* **TASK PROMPT**
Lines from the one containing "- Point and" through the last line of the data below are to be returned exactly; leave out the rest.

◆ ◆ ◆ ◆ ◆

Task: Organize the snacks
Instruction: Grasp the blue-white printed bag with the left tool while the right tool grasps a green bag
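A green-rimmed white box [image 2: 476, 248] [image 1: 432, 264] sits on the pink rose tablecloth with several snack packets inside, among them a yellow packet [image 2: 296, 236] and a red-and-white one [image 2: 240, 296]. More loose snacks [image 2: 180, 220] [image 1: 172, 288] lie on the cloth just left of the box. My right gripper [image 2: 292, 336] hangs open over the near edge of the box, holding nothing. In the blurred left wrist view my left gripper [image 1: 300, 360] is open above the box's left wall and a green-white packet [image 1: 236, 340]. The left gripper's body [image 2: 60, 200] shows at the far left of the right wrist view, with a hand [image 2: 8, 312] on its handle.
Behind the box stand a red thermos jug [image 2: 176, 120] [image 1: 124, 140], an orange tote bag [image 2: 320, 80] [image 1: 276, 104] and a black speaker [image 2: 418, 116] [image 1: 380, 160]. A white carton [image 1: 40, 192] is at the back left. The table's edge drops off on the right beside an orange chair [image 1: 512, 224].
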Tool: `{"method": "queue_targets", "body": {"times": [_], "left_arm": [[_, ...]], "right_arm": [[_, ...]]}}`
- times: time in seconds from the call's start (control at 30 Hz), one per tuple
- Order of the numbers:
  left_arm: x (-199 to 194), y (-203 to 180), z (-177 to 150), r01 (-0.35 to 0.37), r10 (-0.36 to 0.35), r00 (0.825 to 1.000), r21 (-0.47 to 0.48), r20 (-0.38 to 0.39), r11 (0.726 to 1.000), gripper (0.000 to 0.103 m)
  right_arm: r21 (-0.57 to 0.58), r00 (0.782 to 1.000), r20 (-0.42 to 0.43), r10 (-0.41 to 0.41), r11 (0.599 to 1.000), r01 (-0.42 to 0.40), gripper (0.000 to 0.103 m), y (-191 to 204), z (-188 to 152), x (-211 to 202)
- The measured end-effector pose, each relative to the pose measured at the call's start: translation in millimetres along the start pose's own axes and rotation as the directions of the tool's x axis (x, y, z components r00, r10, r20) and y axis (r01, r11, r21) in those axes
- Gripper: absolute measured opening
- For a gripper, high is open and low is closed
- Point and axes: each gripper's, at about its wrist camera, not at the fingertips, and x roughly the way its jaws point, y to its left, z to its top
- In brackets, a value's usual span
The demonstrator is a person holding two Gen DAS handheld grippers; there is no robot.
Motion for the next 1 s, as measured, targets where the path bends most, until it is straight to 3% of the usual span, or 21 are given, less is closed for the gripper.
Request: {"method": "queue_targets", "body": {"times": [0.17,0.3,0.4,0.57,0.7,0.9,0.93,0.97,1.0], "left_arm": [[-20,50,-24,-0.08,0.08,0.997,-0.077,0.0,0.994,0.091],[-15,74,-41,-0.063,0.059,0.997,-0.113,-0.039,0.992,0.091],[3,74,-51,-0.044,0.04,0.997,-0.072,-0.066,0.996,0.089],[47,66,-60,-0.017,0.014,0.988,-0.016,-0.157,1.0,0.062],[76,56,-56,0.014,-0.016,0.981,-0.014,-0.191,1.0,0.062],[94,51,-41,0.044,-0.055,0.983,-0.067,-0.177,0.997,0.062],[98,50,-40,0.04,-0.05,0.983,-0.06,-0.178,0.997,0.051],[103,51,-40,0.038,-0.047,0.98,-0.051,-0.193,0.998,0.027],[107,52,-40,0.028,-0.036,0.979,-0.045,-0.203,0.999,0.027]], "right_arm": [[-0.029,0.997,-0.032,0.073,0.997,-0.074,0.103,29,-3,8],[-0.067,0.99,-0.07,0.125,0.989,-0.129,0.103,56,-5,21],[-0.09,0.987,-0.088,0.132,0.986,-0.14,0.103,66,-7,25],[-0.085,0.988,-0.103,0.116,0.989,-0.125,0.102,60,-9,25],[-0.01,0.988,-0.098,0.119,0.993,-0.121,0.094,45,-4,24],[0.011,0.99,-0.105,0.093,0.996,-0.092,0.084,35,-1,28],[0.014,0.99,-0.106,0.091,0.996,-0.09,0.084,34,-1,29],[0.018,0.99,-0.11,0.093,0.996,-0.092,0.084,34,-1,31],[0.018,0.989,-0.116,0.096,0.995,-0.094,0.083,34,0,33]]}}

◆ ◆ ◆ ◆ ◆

* **ANSWER FOR THE TASK**
- Point and axes: each gripper's, at about its wrist camera, not at the fingertips, and x roughly the way its jaws point, y to its left, z to its top
- In brackets, a value's usual span
The demonstrator is a person holding two Gen DAS handheld grippers; there is no robot.
Motion for the next 1 s, as measured, targets where the path bends most, until it is straight to 3% of the usual span, or 21 are given, less is closed for the gripper.
Request: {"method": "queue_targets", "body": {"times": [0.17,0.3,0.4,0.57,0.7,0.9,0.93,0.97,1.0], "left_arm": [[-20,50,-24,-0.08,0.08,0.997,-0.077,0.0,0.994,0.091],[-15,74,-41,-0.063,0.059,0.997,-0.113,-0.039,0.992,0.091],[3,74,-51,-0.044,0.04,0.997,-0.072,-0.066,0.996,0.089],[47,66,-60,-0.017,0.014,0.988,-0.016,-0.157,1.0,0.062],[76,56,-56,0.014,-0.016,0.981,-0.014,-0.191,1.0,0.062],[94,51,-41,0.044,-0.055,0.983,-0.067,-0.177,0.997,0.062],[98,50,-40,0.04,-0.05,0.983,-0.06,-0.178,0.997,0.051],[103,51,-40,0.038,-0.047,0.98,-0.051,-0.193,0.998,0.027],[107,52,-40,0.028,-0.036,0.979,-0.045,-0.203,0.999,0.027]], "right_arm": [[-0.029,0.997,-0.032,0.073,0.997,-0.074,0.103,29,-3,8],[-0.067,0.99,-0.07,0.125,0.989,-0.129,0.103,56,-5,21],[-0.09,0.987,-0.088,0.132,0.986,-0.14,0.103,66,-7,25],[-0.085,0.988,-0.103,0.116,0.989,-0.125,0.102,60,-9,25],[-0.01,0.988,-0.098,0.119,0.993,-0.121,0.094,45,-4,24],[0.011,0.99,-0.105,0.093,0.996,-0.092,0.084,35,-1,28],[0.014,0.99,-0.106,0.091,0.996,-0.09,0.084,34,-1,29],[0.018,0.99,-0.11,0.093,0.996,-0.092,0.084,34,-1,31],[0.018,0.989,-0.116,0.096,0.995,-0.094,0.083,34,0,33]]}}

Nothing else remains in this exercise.